Kualitas Puasa Ibarat Peragian Rohani
Cak Nun menyebut peragian untuk menandai kesungguhan pengalaman berpuasa. Kualitas ini menegaskan betapa berpuasa bukan sekadar menahan makan dan minum, melainkan juga upaya individu dalam proses peragian rohani.
Dua nomor KiaiKanjeng bertajuk Pambuko Tiga dan Bisikan Daun-Daun mengawali Menjelang Senja episode ketujuh (06/05) sore kemarin. Lagu terakhir menarik Mas Doni. Ia merasa liriknya puitis. “Kalau saya memaknainya, lagu tadi itu tentang cinta. Soal sepasang kekasih. Kalau kita memaknainya dengan sudut pandang lain bisa seperti itu,” ungkap vokalis termuda KiaiKanjeng itu.
Bisikan daun-daun
Kicau burung-burung
Angin menerpa ombak
Lautan pun beriak
Pasir sepanjang pantai
Bak disisir dewa-dewi
Matahari bergantung
Senja pun segera turun
Cintaku padamu
Cerianya wajahmu
Riangnya hatiku
Namun cinta tak akan padam
Ini bukan barang bikinan
Tetapi anugerah Tuhan
Mendengar interpretasi itu Cak Nun segera menyahut.

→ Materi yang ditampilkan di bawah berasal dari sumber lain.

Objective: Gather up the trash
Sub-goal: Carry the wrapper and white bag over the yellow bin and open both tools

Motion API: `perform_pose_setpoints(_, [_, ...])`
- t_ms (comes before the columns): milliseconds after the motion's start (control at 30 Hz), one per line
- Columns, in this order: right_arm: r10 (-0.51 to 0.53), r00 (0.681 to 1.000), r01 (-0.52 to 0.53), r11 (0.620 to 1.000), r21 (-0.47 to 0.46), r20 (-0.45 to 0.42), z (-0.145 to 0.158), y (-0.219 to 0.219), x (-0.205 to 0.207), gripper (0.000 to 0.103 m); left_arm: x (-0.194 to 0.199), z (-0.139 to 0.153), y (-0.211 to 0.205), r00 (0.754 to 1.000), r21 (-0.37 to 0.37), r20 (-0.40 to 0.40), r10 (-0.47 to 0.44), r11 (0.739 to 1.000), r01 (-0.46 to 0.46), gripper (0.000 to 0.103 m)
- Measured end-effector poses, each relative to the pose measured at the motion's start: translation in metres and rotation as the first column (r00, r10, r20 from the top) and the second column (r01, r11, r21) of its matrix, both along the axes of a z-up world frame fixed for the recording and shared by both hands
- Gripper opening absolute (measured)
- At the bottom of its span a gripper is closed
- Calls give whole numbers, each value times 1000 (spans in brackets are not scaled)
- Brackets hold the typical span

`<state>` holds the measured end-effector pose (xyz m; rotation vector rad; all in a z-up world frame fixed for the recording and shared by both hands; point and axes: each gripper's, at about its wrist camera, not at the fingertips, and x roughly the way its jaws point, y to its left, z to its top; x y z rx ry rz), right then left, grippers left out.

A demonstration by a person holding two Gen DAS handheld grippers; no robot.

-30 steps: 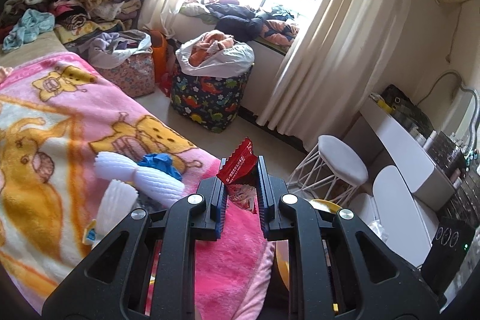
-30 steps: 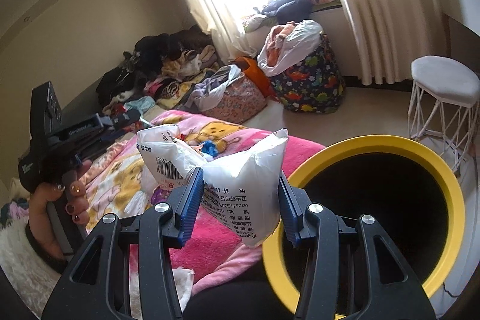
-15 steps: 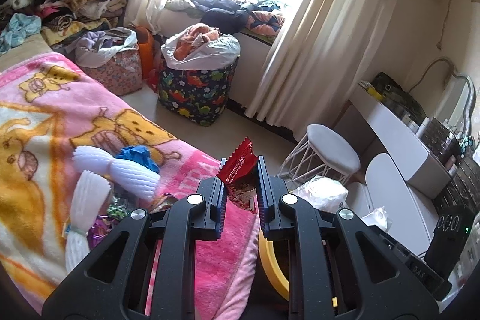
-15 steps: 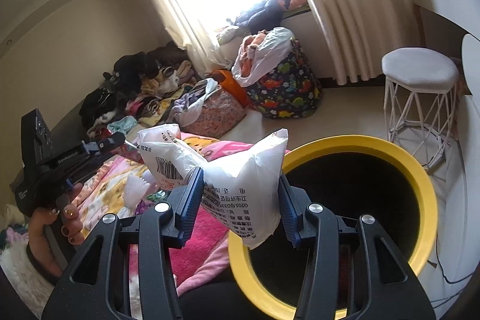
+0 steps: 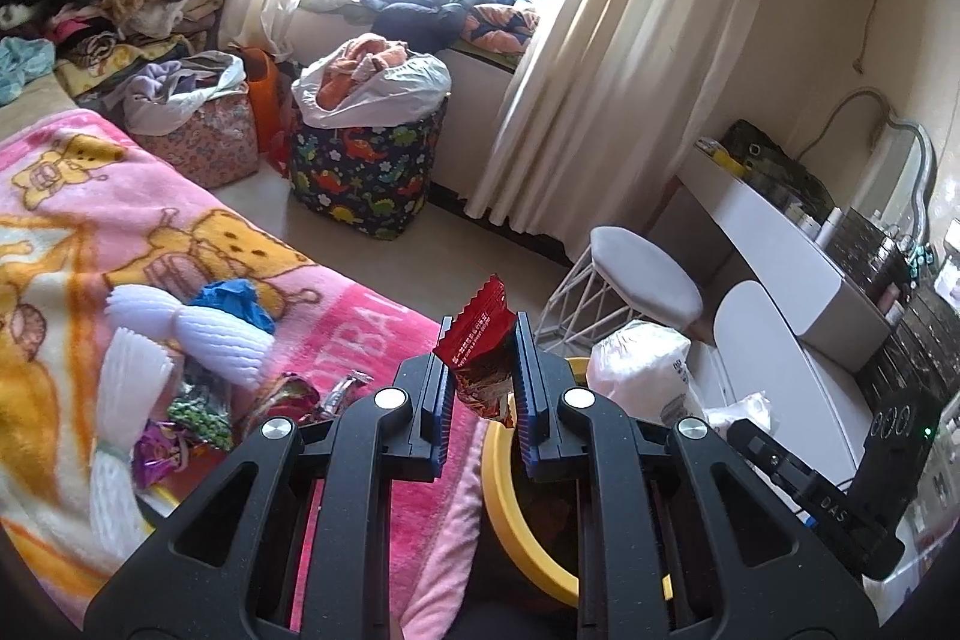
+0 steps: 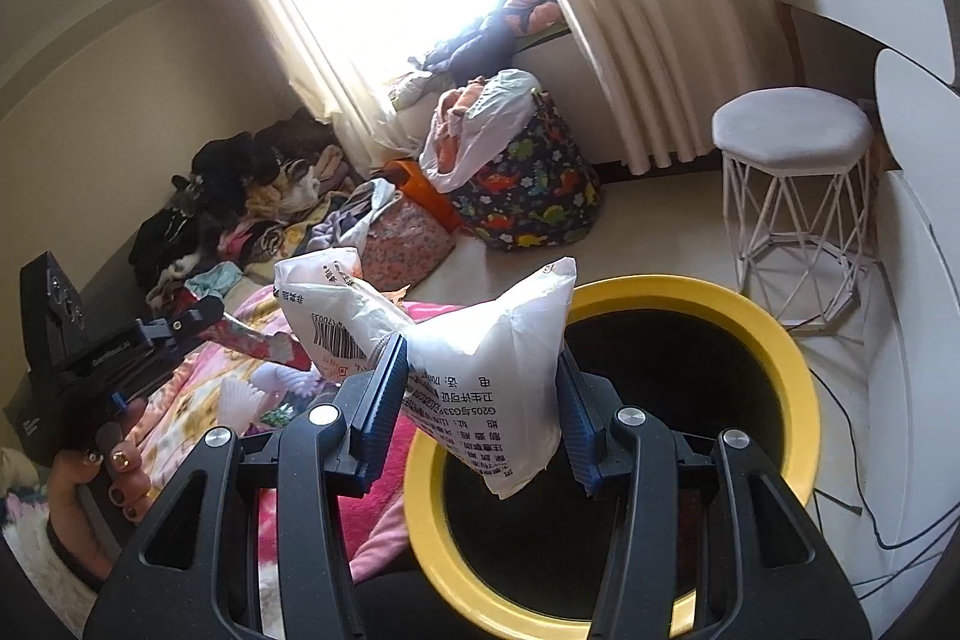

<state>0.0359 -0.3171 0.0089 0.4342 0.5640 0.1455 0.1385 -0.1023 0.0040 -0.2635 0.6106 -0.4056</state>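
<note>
Both claws we've swung toward the bin (image 6: 606, 460): right claw (image 6: 480, 388) clamps soft white bag (image 6: 486, 376) mid-body, left claw (image 5: 480, 388) pinches crinkly red wrapper (image 5: 480, 352), probably light.

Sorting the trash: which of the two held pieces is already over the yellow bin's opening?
The white plastic bag, clamped in the right gripper, hangs over the bin; the red wrapper is only near its rim.

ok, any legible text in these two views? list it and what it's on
"BAL": pink blanket, partial lettering, rest hidden.
"G205", "G339": white bag in the right gripper, seen upside down; its other print and barcode digits are too small.
"DAS": right gripper body in the left view, cut off.
Red wrapper in the left gripper: print too small.
</note>
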Motion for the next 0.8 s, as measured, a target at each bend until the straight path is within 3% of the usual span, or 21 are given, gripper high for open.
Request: perform_pose_setpoints(800, [-180,980,178,983,-31,-78,-28,-29,-2,45,-15,-33,-69,983,34,-68,-171,984,173,12])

Tembang cinta atau bukan, menurutnya, bergantung pada sudut, cara, dan titik koordinat pandangnya. Lagu ibarat ungkapan sri gunung dan sri kembang yang akrab dalam kebudayaan Jawa. “Sri gunung itu cantik ketika didekati tapi dijauhi juga indah. Dan sri kembang kelihatannya indah tapi didekati kok bocal-bocel,” terangnya.
Kedalaman tafsir atas makna sebait lagu sama seperti kualitas pengalaman individu dalam berpuasa di bulan Ramadhan. Minggu ketiga menjalankan puasa seharusnya dimaknai sebagai sebuah proses pengalaman rohani.
Cak Nun menyebut “peragian” untuk menandai kesungguhan pengalaman berpuasa. Kualitas ini menegaskan betapa berpuasa bukan sekadar menahan makan dan minum, melainkan juga upaya individu dalam proses “peragian rohani”.
“Gampangnya peragian itu begini. Awal puasa itu kamu masih ketela. Masih keras. Bukan hanya mentalnya, bukan hanya jiwanya, tetapi juga cara berpikirnya, cara memandangnya, cara penglihatannya, cara pendengarannya. Itu masih atos-atos. Itu cara berpikir telo,” ujar Cak Nun.
Semakin mendekati titik final bulan suci, kualitas puasa seseorang hendaknya mencapai kelembutan. Capaian itu ditempuh dengan menyadari sejauh mana peragian rohani menjadi pertimbangan orang berpuasa.
“Termasuk lailatul-qadar. Kita kan sekarang memaknai lailatul-qadar secara ketela. Aku mendapatkan rezeki banyak, mendapatkan jodoh, dan seterusnya,” kritiknya.
Lebih lanjut, Cak Nun mengajak audiens mentadabburi ayat lailatul-qadri khairum min alfi syahr. Malam lailatul-qadar acap dipahami sebagai malam yang lebih baik ketimbang seribu bulan. Beliau melihat kandungan di dalamnya secara kualitatif. Kualitas malam yang istimewa daripada malam biasa lainnya disebabkan karena rahmat Tuhan terlimpah-ruah. Salah satunya di malam qadar Tuhan menurunkan Al-Qur’an.
“Pemahaman kualitatif ini termasuk memahami shalat 27 kali. Lalu ketika jamaah sekali kita dapat 27 pahala. Dan pola berpikirnya terus tidak perlu shalat karena sudah nyelengi 27 kok. Kalau begitu berarti kita masih melihat dalam cara berpikir ketela,” sambung Cak Nun.
Intisari lailatul-qadar menurut Cak Nun berlaku untuk semua urusan manusia. Bila ia diartikan bukan secara materiil, ia akan memberikan efek kelembutan. “Maka kenikmatan rohani itu sama sekali berbeda dengan kenikmatan materi atau duniawiah. Dan itu masa berlakunya salāmun hiya ḥattā maṭla’il-fajr (sejahteralah malam itu sampai terbit fajar),” tuturnya.
Cak Nun menekankan pentingnya memahami puasa sebagai peragian dan memaknai kembali lailatul-qadar dengan cara kelembutan. “Kalau tidak begitu tidak bisa. Saya kira sore ini kita belajar mendayagunakan puasa ini menjadi manusia yang sudah diragikan. Baik mental, pikiran, dan hatinya,” pungkasnya.